-- BRIEF --
From the entries below, report how many lines contain the string "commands". Give only that number.

┌─ MATERIALS PROVIDED

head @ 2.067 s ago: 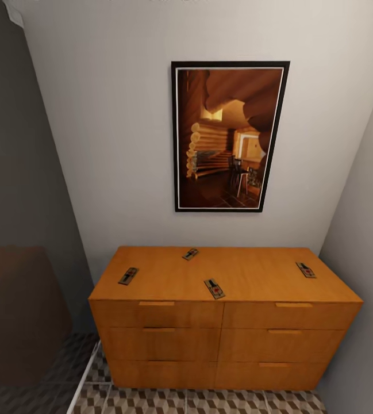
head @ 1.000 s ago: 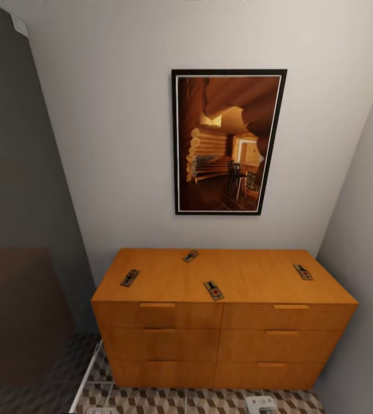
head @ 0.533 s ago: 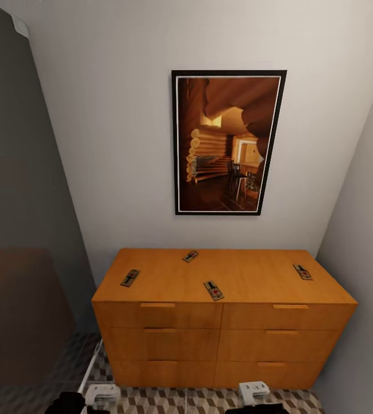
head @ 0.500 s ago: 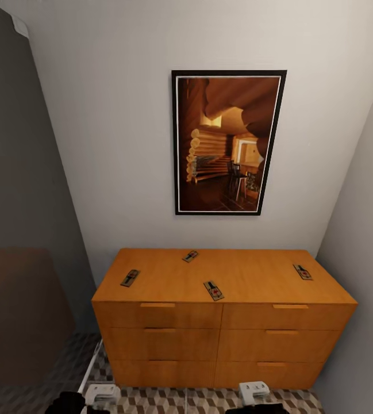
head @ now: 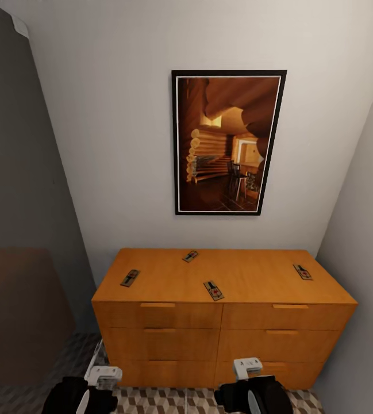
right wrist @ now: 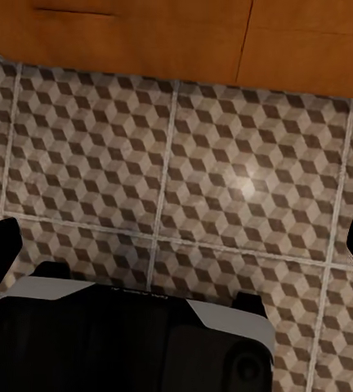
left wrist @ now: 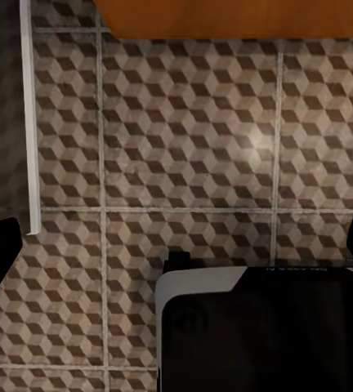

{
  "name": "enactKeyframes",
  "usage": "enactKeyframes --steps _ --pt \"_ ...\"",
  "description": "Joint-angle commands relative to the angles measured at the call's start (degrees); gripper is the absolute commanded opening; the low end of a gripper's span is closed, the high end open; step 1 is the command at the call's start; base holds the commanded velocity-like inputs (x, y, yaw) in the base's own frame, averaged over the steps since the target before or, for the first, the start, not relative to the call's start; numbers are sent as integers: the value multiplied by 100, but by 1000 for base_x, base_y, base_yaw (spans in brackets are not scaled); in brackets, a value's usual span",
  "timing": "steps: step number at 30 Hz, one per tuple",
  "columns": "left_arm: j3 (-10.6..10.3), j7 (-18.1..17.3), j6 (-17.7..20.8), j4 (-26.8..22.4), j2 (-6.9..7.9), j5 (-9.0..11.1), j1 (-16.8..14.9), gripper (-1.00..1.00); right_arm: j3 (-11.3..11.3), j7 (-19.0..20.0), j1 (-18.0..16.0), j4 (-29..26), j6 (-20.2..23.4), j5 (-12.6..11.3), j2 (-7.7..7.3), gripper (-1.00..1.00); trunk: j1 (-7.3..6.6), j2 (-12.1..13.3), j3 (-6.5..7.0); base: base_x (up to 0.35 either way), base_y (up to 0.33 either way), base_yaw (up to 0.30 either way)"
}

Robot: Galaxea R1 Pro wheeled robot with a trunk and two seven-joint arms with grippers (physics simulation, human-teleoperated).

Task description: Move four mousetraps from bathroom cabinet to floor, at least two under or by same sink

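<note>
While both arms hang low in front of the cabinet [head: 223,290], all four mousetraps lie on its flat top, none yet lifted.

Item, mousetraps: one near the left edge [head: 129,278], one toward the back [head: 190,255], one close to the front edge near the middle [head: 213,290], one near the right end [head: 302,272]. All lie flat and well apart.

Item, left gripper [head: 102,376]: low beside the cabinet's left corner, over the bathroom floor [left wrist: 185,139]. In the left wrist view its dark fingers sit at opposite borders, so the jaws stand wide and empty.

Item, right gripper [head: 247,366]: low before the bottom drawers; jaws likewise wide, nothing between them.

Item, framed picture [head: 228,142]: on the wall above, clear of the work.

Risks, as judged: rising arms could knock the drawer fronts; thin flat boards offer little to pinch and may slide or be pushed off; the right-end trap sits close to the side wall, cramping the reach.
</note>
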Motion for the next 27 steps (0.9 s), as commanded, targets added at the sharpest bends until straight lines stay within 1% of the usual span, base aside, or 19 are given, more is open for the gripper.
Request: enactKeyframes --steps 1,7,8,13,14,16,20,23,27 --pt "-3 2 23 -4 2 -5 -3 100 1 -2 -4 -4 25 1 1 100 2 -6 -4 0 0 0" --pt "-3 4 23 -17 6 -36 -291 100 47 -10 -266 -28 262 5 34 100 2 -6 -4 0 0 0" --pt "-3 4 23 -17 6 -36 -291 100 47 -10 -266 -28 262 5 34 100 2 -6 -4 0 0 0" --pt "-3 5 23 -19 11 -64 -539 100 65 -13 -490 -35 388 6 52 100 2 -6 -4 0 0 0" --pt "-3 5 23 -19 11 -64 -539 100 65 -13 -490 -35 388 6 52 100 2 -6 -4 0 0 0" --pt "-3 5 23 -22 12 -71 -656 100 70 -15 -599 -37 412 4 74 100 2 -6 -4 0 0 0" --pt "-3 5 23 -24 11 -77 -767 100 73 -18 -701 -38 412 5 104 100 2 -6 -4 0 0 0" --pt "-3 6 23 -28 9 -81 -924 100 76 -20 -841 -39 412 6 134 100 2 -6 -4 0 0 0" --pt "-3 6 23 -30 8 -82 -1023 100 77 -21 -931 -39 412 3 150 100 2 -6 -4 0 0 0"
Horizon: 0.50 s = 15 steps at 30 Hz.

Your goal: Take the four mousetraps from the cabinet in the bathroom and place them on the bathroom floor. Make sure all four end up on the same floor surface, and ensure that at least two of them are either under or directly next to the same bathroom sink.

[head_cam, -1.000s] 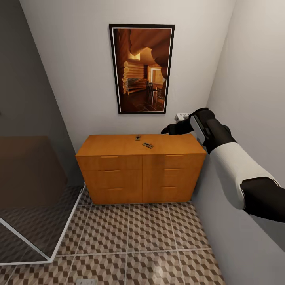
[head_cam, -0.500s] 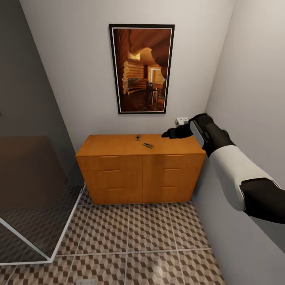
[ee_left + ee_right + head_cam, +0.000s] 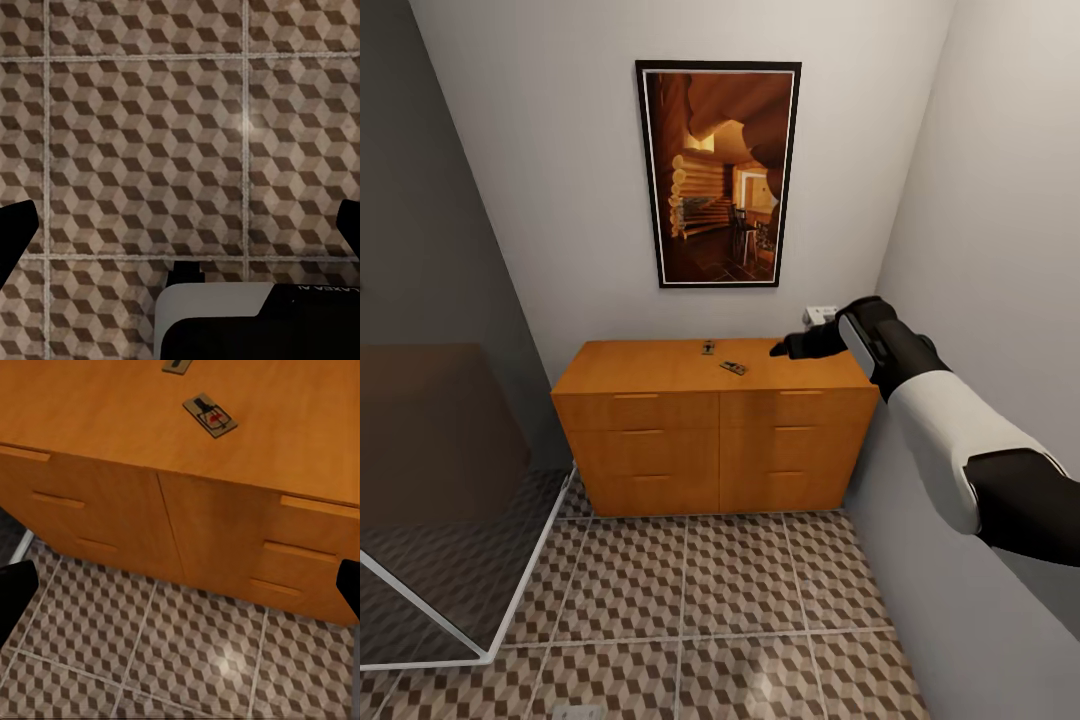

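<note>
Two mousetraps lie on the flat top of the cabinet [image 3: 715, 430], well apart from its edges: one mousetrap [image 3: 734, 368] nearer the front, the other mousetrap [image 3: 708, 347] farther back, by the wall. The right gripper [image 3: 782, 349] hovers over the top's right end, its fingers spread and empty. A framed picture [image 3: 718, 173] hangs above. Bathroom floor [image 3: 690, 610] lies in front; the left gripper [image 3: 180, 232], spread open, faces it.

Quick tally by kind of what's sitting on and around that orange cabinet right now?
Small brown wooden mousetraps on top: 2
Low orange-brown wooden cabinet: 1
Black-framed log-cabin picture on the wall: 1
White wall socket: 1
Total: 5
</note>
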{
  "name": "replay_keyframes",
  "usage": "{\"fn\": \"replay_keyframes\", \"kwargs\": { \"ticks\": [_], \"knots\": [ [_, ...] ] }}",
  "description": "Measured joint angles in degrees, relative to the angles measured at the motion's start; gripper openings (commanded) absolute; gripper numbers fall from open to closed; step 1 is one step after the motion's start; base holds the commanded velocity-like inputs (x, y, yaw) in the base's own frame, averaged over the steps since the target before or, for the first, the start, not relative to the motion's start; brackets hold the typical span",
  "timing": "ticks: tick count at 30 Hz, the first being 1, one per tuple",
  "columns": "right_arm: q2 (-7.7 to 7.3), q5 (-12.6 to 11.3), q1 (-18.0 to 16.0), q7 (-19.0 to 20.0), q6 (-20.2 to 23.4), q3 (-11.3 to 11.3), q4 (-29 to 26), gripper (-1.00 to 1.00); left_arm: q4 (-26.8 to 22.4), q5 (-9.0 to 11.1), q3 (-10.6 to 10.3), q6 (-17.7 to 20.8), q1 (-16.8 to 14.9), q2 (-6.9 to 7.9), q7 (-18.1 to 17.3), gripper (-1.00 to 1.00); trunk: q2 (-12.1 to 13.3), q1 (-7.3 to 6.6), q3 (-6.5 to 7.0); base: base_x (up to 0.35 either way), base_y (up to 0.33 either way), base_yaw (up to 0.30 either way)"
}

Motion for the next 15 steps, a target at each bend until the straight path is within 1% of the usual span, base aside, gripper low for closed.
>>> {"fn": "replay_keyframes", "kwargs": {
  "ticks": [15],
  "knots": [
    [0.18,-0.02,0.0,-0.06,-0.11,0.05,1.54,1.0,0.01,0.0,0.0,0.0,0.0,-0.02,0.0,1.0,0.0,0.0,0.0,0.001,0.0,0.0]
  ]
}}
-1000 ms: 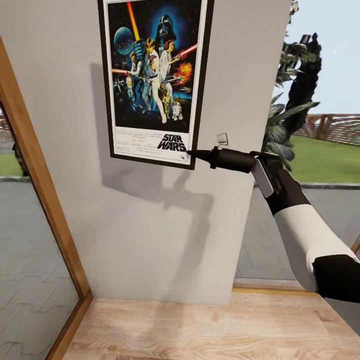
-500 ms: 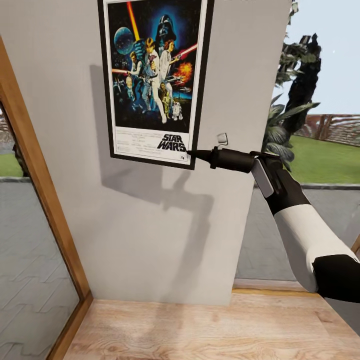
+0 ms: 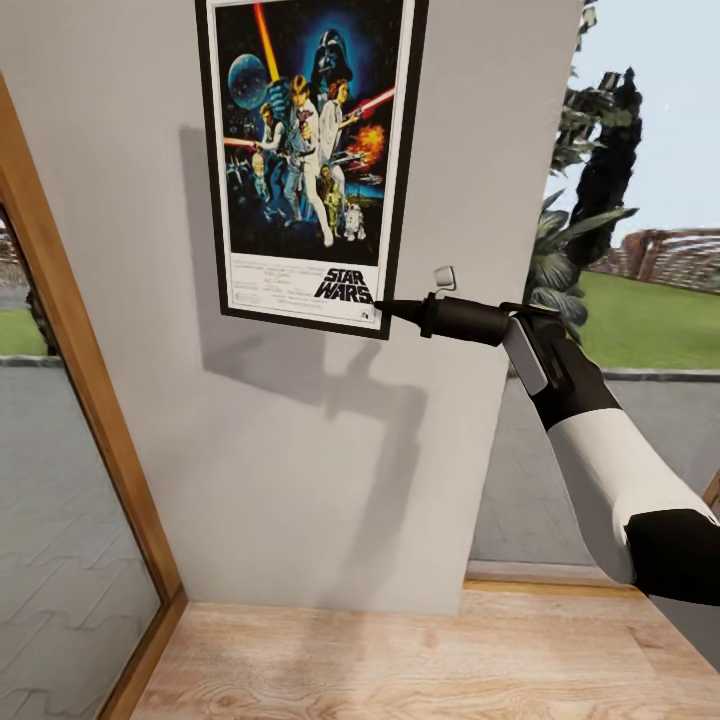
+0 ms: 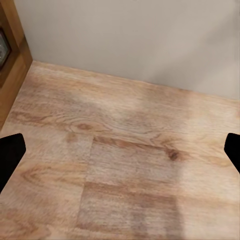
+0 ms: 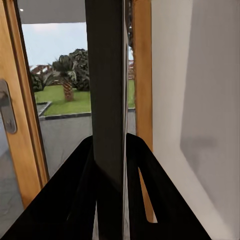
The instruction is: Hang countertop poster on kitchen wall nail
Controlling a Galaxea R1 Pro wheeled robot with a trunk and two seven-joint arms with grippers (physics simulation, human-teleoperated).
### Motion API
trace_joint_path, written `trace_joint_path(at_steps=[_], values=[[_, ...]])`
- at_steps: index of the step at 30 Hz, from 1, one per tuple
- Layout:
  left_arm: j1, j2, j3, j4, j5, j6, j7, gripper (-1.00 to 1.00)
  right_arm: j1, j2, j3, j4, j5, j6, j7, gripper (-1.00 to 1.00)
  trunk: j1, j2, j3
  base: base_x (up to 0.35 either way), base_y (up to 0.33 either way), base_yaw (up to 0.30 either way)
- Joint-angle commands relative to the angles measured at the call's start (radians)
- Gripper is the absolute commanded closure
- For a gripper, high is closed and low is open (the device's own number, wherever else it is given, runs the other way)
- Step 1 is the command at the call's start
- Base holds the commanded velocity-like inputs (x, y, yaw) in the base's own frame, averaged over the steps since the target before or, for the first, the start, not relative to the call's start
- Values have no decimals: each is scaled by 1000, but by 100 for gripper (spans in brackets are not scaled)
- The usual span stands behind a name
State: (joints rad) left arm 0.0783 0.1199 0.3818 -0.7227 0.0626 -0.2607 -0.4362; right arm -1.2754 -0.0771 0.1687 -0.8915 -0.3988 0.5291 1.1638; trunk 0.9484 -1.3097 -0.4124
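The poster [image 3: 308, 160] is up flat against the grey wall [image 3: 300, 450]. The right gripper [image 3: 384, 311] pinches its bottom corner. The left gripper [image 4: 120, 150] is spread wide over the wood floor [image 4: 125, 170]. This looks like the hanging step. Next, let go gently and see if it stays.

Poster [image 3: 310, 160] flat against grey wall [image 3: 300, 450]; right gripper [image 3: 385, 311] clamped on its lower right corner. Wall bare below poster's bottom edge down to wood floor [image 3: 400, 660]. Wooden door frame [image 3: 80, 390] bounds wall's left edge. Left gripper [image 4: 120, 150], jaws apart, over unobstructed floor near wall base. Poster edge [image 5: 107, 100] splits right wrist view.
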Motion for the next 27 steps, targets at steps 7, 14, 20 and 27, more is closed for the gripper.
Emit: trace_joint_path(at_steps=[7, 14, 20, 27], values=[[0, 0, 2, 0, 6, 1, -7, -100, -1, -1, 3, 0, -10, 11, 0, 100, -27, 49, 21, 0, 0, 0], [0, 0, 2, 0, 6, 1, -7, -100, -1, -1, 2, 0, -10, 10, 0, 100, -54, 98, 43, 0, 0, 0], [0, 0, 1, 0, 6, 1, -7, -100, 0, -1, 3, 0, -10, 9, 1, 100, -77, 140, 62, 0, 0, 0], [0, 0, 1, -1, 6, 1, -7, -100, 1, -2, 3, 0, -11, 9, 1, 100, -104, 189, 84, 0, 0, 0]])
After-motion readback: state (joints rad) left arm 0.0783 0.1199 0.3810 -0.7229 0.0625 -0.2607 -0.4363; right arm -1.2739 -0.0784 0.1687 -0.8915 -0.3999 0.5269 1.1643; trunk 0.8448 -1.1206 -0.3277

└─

-- ANSWER BOX --
2